ABSTRACT

During the first quarter of the twentieth century the Davisian scheme of landform description remained fairly secure in the United States except in isolated academic pockets as at Chicago University, the domain of R. D. Salisbury. Davis, as we have seen, was the chief interpreter of foreign ideas to American physiographers and made full use of his privileges as a contributory editor of the Geographical Review and as the founder of the Association of American Geographers, to whose Annals he and his students contributed extensively. His ideas also dominated landform studies in France and the British Isles. By a strange twist of fortune, he also now found a prolific disciple in New Zealand where C. A. Cotton soon acquired an international reputation. Davis, who as usual had had a finger in this pie (see p. 471), reviewed Cotton’s first major work in 1923. It was as if Davis himself were speaking, writing and drawing. No wonder he welcomed the book. We give below brief extracts from this review of Geomorphology of New Zealand. Part I – Systematic: An Introduction to the Study of Land-Forms. The New Englander sings the praises of a New World melody echoed by a young New Zealander, who after the death of the master took over his mantle and wore it with great distinction for several decades:

It has been remarked that, in a distant colony far removed from its mother nation, the element of remoteness tends to diminish conservative and to favor progressive legislation; a result to which emigrational selection contributes powerfully by keeping at home those of satisfied desires and the energy to satisfy them. The book above named, taken in contrast with certain books of the same object published in Europe, suggests that a similar consequence of remoteness may be found in science. The presence of preconceptions, preferences, and prejudices in an old country, where educational standards have been long established, may operate to retard the adoption of novel ideas and methods. Those grounds of objection to change have less force in a young country, where conventions are yet to be formed and where new ways of doing old things therefore may be freely judged on their merits and adopted if desired without encountering the opposition that is commonly aroused by the need of changing settled habits of thought.

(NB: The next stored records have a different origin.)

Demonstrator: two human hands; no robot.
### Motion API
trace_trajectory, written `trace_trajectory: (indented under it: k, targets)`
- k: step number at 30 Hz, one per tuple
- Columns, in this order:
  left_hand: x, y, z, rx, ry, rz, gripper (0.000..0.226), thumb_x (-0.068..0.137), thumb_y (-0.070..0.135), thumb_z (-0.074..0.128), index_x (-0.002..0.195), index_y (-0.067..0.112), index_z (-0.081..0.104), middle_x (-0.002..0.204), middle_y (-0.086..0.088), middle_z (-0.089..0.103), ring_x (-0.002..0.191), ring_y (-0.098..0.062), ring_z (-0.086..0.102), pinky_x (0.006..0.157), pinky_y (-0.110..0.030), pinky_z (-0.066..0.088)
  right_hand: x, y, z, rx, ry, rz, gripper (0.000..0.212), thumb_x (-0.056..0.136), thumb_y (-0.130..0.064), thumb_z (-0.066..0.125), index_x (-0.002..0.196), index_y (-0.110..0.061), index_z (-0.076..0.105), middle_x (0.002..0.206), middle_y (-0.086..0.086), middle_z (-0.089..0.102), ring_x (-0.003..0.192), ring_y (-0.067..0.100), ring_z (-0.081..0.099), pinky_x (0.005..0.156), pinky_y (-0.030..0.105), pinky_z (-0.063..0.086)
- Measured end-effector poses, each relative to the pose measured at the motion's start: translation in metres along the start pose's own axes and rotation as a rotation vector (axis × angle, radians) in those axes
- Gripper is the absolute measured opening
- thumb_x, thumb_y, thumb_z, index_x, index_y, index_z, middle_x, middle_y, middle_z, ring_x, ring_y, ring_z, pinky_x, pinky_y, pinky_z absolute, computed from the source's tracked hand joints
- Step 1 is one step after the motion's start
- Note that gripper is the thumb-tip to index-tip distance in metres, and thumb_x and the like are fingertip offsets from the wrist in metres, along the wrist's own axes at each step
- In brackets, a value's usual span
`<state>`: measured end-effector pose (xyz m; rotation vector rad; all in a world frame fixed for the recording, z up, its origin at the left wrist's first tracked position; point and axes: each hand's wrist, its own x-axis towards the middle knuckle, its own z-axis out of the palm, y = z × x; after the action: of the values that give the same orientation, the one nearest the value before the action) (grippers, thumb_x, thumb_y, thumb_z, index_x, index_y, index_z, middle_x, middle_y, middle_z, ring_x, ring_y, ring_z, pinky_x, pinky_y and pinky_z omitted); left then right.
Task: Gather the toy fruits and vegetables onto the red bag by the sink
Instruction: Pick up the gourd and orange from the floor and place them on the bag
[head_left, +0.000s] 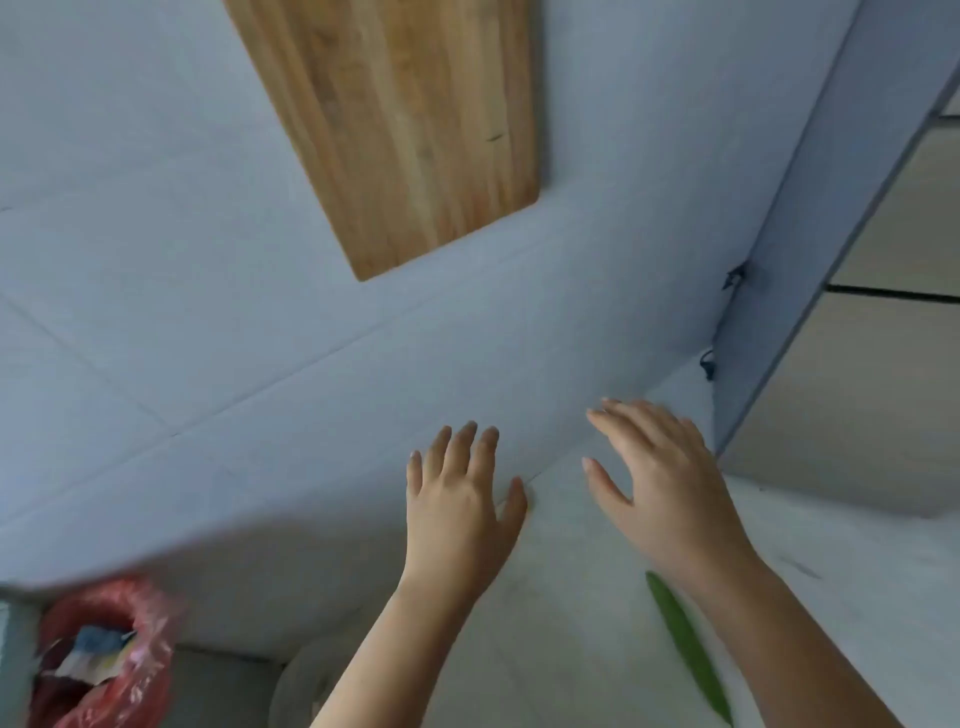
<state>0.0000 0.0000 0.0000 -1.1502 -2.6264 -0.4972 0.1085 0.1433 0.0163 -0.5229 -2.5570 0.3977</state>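
Tiled wall (156, 260); both hands (457, 499) (660, 478) raised, fingers (467, 441) spread.

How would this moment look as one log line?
left hand: open, empty | right hand: open, empty | green toy pepper: on counter, beside right forearm | red bag: lower left

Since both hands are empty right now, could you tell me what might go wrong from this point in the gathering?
1. The long green toy vegetable lies partly under the right hand's forearm, so a careless move could sweep it along the counter.
2. The red bag sits at the frame's lower left edge, mostly out of view and blurred, so placing anything on it could go astray.
3. The left hand hovers open with no toy under it.
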Motion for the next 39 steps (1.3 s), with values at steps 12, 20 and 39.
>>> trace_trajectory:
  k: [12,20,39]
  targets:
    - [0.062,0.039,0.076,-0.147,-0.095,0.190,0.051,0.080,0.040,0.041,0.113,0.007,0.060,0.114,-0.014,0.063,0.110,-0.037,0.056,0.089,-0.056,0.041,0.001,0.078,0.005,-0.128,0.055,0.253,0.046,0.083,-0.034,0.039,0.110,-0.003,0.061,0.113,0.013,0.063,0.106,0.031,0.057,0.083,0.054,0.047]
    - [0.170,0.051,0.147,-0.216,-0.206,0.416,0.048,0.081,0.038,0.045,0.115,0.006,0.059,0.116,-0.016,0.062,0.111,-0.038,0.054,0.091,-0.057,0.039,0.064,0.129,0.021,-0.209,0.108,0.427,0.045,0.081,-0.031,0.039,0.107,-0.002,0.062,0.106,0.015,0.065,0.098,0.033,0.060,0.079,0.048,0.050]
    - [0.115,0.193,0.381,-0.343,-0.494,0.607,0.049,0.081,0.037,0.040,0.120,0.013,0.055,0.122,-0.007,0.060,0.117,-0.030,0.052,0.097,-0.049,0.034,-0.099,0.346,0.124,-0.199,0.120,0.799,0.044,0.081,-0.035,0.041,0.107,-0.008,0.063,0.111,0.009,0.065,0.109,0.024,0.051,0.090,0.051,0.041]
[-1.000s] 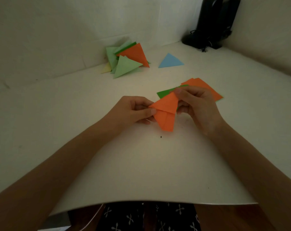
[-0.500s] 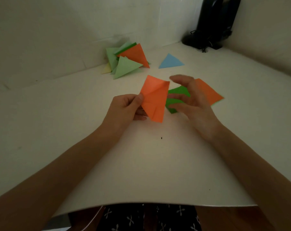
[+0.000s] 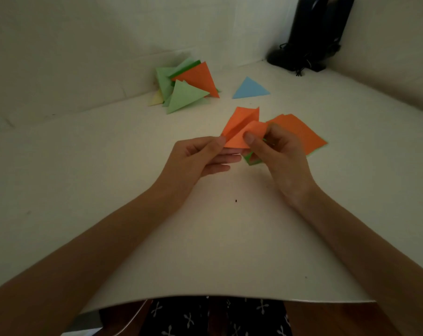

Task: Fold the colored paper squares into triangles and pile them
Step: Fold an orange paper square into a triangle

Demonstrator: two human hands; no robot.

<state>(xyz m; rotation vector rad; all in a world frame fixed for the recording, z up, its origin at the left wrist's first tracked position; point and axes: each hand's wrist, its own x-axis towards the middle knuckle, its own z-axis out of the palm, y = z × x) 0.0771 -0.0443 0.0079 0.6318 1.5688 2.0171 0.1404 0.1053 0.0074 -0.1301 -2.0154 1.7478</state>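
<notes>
Orange paper [image 3: 239, 122] partly folded | left hand [image 3: 195, 156] pinches | right hand [image 3: 278, 154] pinches

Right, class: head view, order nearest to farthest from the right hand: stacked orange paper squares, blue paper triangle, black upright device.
1. Stacked orange paper squares, just behind the right hand.
2. Blue paper triangle, farther back.
3. Black upright device, far corner.

The left forearm [image 3: 113, 238] and right forearm [image 3: 356, 238] are bare; the person wears a black garment [image 3: 217, 316] printed with small white cross-shaped motifs.
</notes>
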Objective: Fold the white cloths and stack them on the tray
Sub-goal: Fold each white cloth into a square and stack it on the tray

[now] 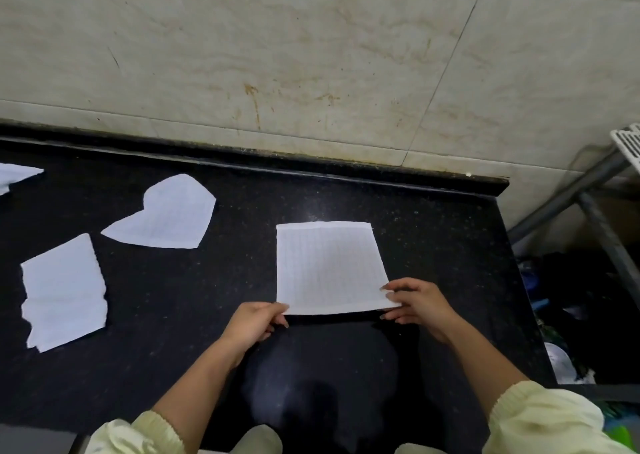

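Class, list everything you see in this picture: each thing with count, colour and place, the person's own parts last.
held cloth: one, white, on the counter right of centre.
other cloths: three, white, left on the counter, one cut off.
counter: one, black.
wall: one, beige tiles, behind the counter.
metal frame: one, grey, far right.
slotted piece: one, white, atop the metal frame.
sleeves: two, pale yellow, bottom.
left hand, right hand: each pinches a near corner of held cloth.

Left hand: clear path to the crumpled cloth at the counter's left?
Likely yes, once it lets go: the left hand pinches a corner of the flat cloth, but only bare counter lies between it and the crumpled cloth.
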A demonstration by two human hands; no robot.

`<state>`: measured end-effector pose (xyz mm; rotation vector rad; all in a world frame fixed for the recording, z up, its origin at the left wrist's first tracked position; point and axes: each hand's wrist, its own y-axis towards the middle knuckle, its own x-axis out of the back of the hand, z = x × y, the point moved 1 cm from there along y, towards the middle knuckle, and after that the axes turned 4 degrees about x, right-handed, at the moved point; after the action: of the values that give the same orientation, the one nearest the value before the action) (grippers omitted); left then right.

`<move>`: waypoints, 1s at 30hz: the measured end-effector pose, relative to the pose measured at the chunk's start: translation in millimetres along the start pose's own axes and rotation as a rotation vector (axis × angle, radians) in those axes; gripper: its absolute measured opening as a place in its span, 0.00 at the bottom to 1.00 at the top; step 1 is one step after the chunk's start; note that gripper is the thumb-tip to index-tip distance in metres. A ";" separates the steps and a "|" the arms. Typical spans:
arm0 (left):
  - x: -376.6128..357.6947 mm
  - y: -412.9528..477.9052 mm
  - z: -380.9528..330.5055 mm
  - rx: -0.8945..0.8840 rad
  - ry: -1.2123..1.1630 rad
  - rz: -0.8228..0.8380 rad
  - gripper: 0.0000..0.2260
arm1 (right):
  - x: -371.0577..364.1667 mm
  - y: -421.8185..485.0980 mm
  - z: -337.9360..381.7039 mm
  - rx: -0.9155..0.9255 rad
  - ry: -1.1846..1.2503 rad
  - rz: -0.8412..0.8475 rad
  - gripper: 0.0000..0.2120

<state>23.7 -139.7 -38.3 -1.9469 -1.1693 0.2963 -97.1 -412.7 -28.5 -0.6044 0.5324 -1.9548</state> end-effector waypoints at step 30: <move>13.2 95.1 -69.2 -0.388 0.220 -0.243 0.17 | -15.8 113.0 55.7 0.153 -0.221 -0.287 0.04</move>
<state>129.2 -187.1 -63.1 -2.0687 -1.3716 -0.2868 20.5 -452.1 -55.6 -0.8217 0.1624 -2.1385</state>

Cotton’s book is the work of a young physiographic geologist who for the past fifteen years has had abundant observational experience in New Zealand, who has carried into his richly varied yet compact field a trained mind unusually competent in the rational study of land forms and a skilful hand exceptionally successful in reproducing landscapes in simple outlines, and who, when it comes to describing what he has seen, has decided unequivocally in favor of a modern, genetic, explanatory method as against an old-fashioned and empirical method. Not only so: this decision does not remain an unapplied abstraction; it is given systematic application of the most practical and thoroughgoing kind in the book before us … All the chapters are copiously illustrated with ideal diagrams, landscape sketches, and half-tone views of local scenery, making 442 figures in all. The success with which type forms are matched with actual forms testifies to the remarkable physiographic wealth of New Zealand … The discriminating quality of Cotton’s treatment may be indicated by a few extracts from his pages. The introduction states that the description of land forms must be explanatory in giving some account of their geological origin and yet that it must also be geographical in that it shall not distract from present form to a consideration of past geological processes. Brevity is secured by the use of an explanatory nomenclature. Concerning the relation of uplift by which a cycle of erosion is initiated, to erosion by which it is carried on, it is remarked that ‘it simplifies the elementary study of landforms to regard this uplift as rapid. It is not to be regarded as ever sudden, or catastrophic, but it may take place so rapidly that the amount of erosion that goes on during uplift is small as compared with that which follows completion of the uplift. All uplifts are not so rapid as this, but the results produced by erosion will ultimately be very much the same whether the uplift is slow or rapid.’ As a mark of the author’s devotion to the truly geographical aspects of geomorphology it may be noted that, in strong contrast to the highly geological treatment of the subject by German geographers, Cotton excludes all geological time names even in the case of fossil peneplains in certain block mountains.